Can you give as an idea about the circuit purpose?

I was hoping to attain some degree of mutual inductance without high volt kickback in the primary winding. I was not expecting the high voltage in the primary, I was hoping that would only be present in the secondary coil.
 

An ideal transformer (k=1) can achieve proportional relation of primary to secondary kick back voltage according to winding ratio. With a non-ideal transformer, the primary kick voltage will be higher, because the interruption of primary current is the voltage source. Clamping the primary voltage clamps also secondary voltage.
 

In my simulation experiments, I have seen high-voltage spikes get worse if I try to push the transformer 'too much'. That is, if I set too high step-up ratio, or try to set a low Henry value for the windings, or depart too wildly from a 50% duty cycle.

It is instructive to install a full diode bridge at the secondary. Observe which diodes conduct while the primary is On. The aim is to adjust things so the secondary only conducts during the latter half of the cycle when the primary is Off.

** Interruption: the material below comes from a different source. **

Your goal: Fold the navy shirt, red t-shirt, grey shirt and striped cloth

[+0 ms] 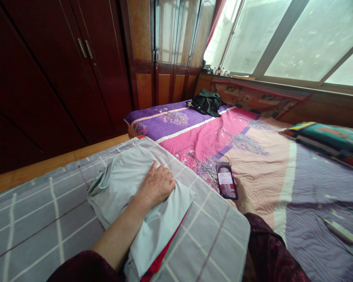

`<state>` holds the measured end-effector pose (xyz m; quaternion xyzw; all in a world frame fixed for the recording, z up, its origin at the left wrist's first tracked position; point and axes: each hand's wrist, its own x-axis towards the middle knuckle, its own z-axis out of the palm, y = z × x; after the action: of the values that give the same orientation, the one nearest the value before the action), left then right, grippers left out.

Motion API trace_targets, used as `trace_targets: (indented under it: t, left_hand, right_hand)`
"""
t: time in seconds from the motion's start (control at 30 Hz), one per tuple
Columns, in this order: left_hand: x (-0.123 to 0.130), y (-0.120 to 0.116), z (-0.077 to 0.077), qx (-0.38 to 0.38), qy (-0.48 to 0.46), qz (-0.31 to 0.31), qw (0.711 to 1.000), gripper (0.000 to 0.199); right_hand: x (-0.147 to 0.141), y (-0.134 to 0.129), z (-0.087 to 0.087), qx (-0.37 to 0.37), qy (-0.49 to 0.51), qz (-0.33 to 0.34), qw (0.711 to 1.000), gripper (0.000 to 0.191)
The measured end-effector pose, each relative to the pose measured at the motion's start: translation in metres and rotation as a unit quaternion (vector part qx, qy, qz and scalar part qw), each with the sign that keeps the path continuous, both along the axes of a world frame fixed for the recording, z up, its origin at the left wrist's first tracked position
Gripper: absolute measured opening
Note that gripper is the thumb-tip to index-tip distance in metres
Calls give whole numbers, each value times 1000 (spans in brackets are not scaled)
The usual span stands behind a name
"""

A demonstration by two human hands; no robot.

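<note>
My left hand (158, 183) rests on a folded pale grey-green garment (123, 166), its fingers curled into the cloth. The garment lies on a grey checked cover (211, 219), with a banded edge at its left side. A strip of red cloth (164, 250) shows beneath its near right edge. In my right hand (240, 194) is a smartphone (226, 186), held upright with its lit screen toward me. The phone is over the edge between the checked surface and the bed; most of the fingers are hidden behind it.
A bed with a purple, pink and peach quilt (206, 133) spreads beyond. A black garment or bag (206, 102) lies at its far end. At right are a colourful folded blanket or pillow (326, 141) and a white power strip (341, 232) with cable. Dark red wardrobes (61, 70) stand left.
</note>
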<state>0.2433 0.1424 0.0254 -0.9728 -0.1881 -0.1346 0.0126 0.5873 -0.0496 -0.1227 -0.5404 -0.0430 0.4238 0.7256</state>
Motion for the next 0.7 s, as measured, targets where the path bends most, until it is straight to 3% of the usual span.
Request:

Then you are running efficiently.
 

A ha, MOT = microwave oven transformer, you are trying to make sparks with or without a connected Tesla coil.

the coupling is not great in an MOT, so ideally use a 1200V igbt or mosfet to do the pri side switching and get some 150V zeners, 5W ea, say 7 of in series across the D-S to limit the turn off spike ....

however - this will likely limit the peak volts on the other winding ...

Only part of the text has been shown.